Il match contro la squadra veneta è stato deciso da uno dei nuovi acquisti, Luca Nizzetto. A tuo avviso, l'ex Cremonese potrebbe conquistarsi un posto nella squadra titolare?
«Sicuramente l'esterno granata sta facendo bene e merita di essere titolare, anche se nel suo ruolo la concorrenza è notevole. Questo però non deve essere una preoccupazione, ma uno stimolo a dare sempre il massimo in allenamento e farsi trovare pronti per la partita. Poi in un campionato lungo come quello di B ci sarà bisogno di tutti. E Roberto Boscaglia, in questi anni di panchina granata, ha lasciato sempre intendere, che per lui non ci sono titolari e riserve, ma un gruppo di giocatori, duttili ed intercambiabili tra loro, in modo che in qualsiasi situazione l'uno possa sostituire l'altro dando il massimo».
Lunedì scorso è arrivata l'ufficialità di un altro nuovo acquisto, Antimo Iunco, con grande esperienza in serie B. Cosa pensi di questo rinforzo? Pensi che Iunco possa ambire a una maglia da titolare e insidiare quello che per ora sembra essere il tandem d'attacco che ha in mente Boscaglia, ovvero Djuric-Mancosu?
«Un giocatore importante, che conosce bene la categoria, senza dubbio un rinforzo di lusso per il Trapani. Personalmente l'ho visto giocare al "Provinciale" quando militava nello Spezia e mi ha fatto un'ottima impressione. Chi lo sa, se l'ha fatta pure a Boscaglia. Perchè non è un goleador prolifico, ma un attaccante rapido e duttile, adatto quindi al tipo di gioco dell'allenatore granata. Non credo sia un'insidia per il duo d'attacco Djuric-Mancosu, anzi potrebbe essere una spalla importante per i due attaccanti trapanesi, perchè Antimo Iunco, può giocare da esterno sinistro di centrocampo e con le sue qualità da rifinitore dietro le punte. Anche se quest'ultima soluzione porterebbe Boscaglia a cambiare il suo consolidato credo calcistico del 4-4-2».
Sabato avrà inizio il campionato di serie B e il destino metterà di fronte, ancora una volta, Padova e Trapani. Come arrivano i granata a questo inizio di stagione? Pensi che aver affrontato recentemente i veneti possa rappresentare un vantaggio per l'una o per l'altra squadra?
«E' chiaro che la partita di Coppa disputata sabato scorso avvantaggerà entrambe le squadre che saranno più consapevoli delle caratteristiche degli avversari.

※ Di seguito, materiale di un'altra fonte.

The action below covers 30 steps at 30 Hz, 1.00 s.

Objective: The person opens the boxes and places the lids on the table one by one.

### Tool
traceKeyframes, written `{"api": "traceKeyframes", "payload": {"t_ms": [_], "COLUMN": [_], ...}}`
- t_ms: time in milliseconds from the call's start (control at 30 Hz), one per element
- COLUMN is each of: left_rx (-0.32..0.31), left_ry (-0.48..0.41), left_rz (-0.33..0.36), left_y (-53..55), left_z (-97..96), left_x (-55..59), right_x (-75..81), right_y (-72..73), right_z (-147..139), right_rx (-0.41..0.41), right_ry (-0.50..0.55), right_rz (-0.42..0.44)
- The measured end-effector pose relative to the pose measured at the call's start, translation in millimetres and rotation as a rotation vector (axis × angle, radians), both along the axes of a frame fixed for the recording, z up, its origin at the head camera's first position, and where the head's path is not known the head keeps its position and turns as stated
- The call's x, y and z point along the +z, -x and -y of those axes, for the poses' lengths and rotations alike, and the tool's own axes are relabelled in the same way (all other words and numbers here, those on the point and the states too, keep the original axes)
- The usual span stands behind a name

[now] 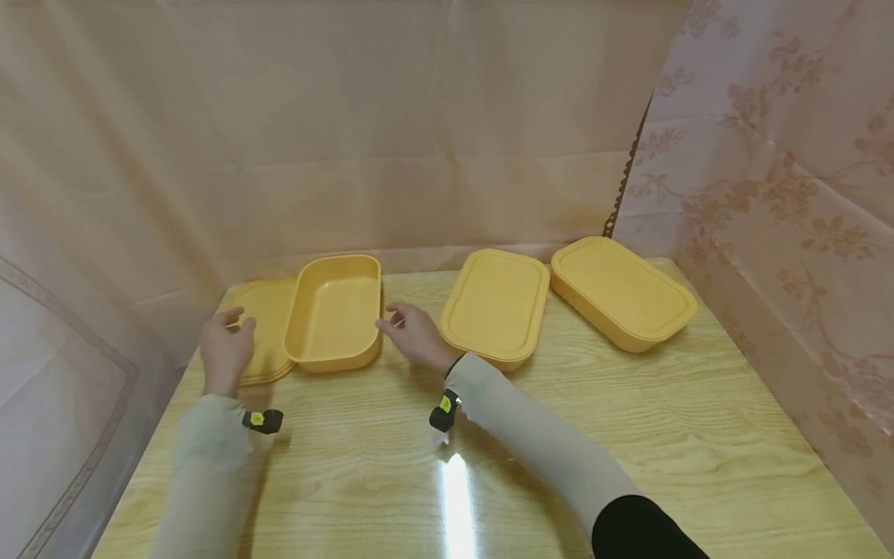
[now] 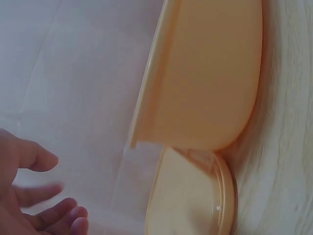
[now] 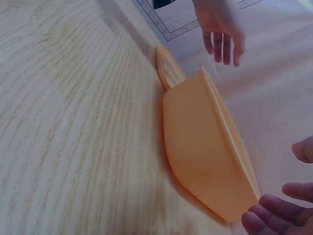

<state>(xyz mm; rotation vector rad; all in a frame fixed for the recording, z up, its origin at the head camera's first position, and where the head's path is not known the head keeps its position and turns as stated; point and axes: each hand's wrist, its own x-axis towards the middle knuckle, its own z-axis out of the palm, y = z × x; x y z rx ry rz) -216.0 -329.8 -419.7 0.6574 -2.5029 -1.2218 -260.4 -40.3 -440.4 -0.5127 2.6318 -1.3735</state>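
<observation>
Grey sleeves (image 1: 541, 431) reach from the near side across a wood-grain tabletop (image 1: 349, 481), with a small black device (image 1: 265, 421) at the left wrist. The left hand (image 1: 226, 353) hovers over a loose yellow lid (image 1: 268, 310), its grip apart, thumb and fingers loosely bent around nothing. The right hand (image 1: 417, 334) has its grip apart too, fingertips just beside the right wall of an open yellow box (image 1: 334, 314); whether they touch it, I cannot tell. That box stands upright at left, hiding the lid's right edge. Farther right sit a lidded yellow box (image 1: 496, 307) and another, angled covered container (image 1: 621, 291). Beyond hangs a beige curtain (image 1: 349, 132).
</observation>
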Motion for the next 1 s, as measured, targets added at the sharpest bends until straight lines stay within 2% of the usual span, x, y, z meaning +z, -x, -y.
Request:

A tal proposito, mi sono fatto un'idea, non so se condivisibile, ma cercherò di esprimerla; avere incontrato in coppa il Padova, toglierà ai granata il vantaggio dell'effetto sorpresa che l'undici di Boscaglia ha saputo sfruttare in questi ultimi campionati e che gli ha permesso fin qui la scalata verso la serie cadetta. Ma manterrà quel piccolo vantaggio di squadra trasferta, che si è guadagnata in questi ultimi campionati grazie alle innumerevoli vittorie conquistate nei vari campi d'Italia. E son convinto che la squadra manterrà anche in B la stesa mentalità, senza timori reverenziali per il solo fatto di affrontare squadre più blasonate di essa. E' nel DNA dei ragazzi di Boscaglia. Per cui l'undici di Marcolin commetterebbe un grosso errore a pensare di affrontare una matricola timorosa di giocare, almeno sulla carta, contro un avversario più forte».